軍事予算は受けない、動物実験もしない---一部科学者が極度に倫理的な研究スタイルを追求
〔PHOTO〕Thinkstock

加速度的に発達する遺伝子工学や神経科学、そしてAI(人工知能)の暴走などが真顔で論じられるようになった昨今、それらを実際に研究開発する科学者の倫理観が改めて問われている。そうした中、最先端を行く一部の科学者たちがストイックなまでに倫理的な研究スタイルを模索し始めている。

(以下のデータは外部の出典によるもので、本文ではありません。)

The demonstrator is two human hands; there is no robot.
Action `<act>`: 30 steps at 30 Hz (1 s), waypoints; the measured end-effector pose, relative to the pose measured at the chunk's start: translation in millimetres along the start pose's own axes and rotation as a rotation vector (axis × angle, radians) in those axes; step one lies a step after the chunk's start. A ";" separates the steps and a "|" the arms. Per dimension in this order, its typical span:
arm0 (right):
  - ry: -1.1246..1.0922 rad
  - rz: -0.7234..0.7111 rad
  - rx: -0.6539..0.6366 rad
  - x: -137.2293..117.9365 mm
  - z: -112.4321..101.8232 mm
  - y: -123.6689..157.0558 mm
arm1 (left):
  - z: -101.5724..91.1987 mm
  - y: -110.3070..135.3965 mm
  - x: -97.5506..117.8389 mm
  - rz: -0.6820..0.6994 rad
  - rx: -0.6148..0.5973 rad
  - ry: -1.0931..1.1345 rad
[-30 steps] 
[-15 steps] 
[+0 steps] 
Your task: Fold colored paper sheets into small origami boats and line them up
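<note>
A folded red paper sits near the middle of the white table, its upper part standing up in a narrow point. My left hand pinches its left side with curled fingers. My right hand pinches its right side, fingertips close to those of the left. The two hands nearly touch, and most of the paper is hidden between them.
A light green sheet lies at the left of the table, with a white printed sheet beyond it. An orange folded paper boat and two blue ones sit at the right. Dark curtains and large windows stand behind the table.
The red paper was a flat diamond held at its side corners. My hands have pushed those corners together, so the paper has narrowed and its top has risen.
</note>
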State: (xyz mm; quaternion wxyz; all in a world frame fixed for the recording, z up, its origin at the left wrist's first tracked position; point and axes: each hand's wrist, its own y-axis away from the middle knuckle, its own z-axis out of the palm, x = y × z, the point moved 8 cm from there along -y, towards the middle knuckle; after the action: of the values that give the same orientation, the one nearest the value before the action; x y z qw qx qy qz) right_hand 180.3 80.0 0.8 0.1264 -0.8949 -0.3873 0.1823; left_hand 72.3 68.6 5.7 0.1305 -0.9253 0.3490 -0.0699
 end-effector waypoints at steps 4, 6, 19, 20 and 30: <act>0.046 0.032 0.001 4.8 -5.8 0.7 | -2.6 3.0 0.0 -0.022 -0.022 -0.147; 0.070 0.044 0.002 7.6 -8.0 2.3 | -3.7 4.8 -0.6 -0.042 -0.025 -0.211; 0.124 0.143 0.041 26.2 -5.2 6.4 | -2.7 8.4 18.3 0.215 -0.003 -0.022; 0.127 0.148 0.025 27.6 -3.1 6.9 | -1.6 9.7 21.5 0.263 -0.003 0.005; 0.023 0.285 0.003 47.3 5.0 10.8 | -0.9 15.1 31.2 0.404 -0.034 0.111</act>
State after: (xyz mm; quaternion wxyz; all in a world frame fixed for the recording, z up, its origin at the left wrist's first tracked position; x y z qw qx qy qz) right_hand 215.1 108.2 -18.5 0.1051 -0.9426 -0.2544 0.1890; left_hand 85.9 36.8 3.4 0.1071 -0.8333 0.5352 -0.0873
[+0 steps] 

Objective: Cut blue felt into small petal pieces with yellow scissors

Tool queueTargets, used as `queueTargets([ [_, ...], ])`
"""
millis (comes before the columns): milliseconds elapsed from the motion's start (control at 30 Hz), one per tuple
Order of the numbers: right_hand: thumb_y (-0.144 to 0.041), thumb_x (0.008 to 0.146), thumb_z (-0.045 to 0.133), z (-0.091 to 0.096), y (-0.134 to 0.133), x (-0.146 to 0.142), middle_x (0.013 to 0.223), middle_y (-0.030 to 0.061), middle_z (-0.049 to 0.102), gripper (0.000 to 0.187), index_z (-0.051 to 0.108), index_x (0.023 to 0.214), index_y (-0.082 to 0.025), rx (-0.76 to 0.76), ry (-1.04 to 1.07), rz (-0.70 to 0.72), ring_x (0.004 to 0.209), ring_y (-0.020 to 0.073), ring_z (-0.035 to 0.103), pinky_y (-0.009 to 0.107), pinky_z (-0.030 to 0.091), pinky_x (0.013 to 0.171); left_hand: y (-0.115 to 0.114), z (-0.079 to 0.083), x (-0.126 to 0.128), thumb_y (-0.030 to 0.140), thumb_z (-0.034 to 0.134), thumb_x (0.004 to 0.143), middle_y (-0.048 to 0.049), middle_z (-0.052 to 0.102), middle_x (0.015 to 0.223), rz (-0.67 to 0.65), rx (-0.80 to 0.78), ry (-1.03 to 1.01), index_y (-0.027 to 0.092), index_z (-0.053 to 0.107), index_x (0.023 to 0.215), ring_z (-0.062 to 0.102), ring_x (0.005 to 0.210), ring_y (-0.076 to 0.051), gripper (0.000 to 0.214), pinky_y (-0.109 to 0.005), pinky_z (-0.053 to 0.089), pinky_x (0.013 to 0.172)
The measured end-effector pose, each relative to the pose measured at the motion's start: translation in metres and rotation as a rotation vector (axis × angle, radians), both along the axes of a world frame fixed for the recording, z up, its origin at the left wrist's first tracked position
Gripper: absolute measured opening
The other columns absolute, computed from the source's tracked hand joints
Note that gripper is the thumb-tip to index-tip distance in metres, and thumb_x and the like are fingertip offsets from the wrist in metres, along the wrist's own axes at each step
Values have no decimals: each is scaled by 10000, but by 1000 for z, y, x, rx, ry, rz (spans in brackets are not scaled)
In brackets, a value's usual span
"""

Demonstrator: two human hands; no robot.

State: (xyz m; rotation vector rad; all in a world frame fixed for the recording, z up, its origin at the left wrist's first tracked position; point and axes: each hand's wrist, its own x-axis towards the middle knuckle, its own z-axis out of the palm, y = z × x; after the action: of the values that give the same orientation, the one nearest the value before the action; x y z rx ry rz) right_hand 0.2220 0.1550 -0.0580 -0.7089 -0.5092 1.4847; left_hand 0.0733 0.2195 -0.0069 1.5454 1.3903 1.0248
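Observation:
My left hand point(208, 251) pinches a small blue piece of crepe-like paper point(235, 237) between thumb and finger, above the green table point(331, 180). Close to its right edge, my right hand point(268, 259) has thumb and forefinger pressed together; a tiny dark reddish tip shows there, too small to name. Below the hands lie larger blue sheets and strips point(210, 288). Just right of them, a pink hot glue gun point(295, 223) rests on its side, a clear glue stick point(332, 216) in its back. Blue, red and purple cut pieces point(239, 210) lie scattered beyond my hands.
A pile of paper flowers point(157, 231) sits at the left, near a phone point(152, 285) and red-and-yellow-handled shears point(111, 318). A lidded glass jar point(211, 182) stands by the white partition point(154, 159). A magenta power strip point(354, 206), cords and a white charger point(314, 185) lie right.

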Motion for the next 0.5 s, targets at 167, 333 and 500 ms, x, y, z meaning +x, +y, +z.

●"Discovery, Guided by Morality" The New York Times, JAN. 5, 2015

上記NYT記事によれば、最近、一部の神経科学者たちが自らの研究成果が軍事転用されるのを恐れ、軍事予算を拒絶し始めたという。彼らは独自に開拓したルートから研究予算をねん出している。また神経科学(脳科学)の研究に不可欠な「動物実験」も非倫理的であるとして拒絶し、元々、癲癇など神経疾患の患者から(恐らくは治療目的で)採取された脳細胞などを使って、基礎研究のための実験を行っているという。

実験データは無条件で公開

こうした新しい世代の科学者たちはまた、研究の透明性にも心を砕いている。たとえば自分たちが実験で発見した現象や関連データなどを無条件で(恐らくはインターネット上で)公開し、必要とあれば最終結果が出るまでの途中経過さえ公開しているという。

彼らがここまでストイックな研究スタイルを追求する理由は、先端科学の悪用や暴走の可能性が今、かつてないほど現実味を帯び始めているからだという。たとえば冒頭の記事では、ある神経科学者夫妻の次のような証言を紹介している。

「今、多くの人たちがSF映画に出て来る悪夢のような世界を心配している。でも科学の現場に身を置いてみると、その実態はSFよりもずっと悪い」

〔PHOTO〕gettyimages

米国では昨年、人間の脳の全容を解明する「ブレイン・イニシアティブ」という政府主導の大型研究プロジェクトが開始された。今後10年間で総額30億ドル(約3,600億円)もの巨額予算をかける予定だ。この米国に先だって、欧州でもEU政府主導で「ヒューマン・ブレイン・プロジェクト」と呼ばれる巨大プロジェクトが2013年にスタートしている。日本でも欧米よりは研究予算が一桁小さいが、文部省主導で「革新的技術による脳機能ネットワークの全容解明プロジェクト」が昨年始まった。

これらの研究プロジェクトでは脳機能の解明と共に、アルツハイマー病やパーキンソン病など重篤な神経疾患の治療法などを研究する。特に欧米のプロジェクトでは、これら脳科学の成果を使って、人間のように考える「本物のAI」を開発することも視野に入れている。

ところが冒頭のNYT記事によれば、特に米国のブレイン・イニシアティブには、そうした表向きの研究目的以外にも「人間の脳に人工的な記憶を後から焼き付ける」といった裏の目標が隠されているという。要するに政府が、一般国民あるいは自分たちに都合の悪い関係者らを、洗脳するための技術開発にも悪用される恐れがあるということだ。そう言われても俄かには信じ難いが、どんな基礎研究でも悪用や暴走の危険性があるということだけは間違いなかろう。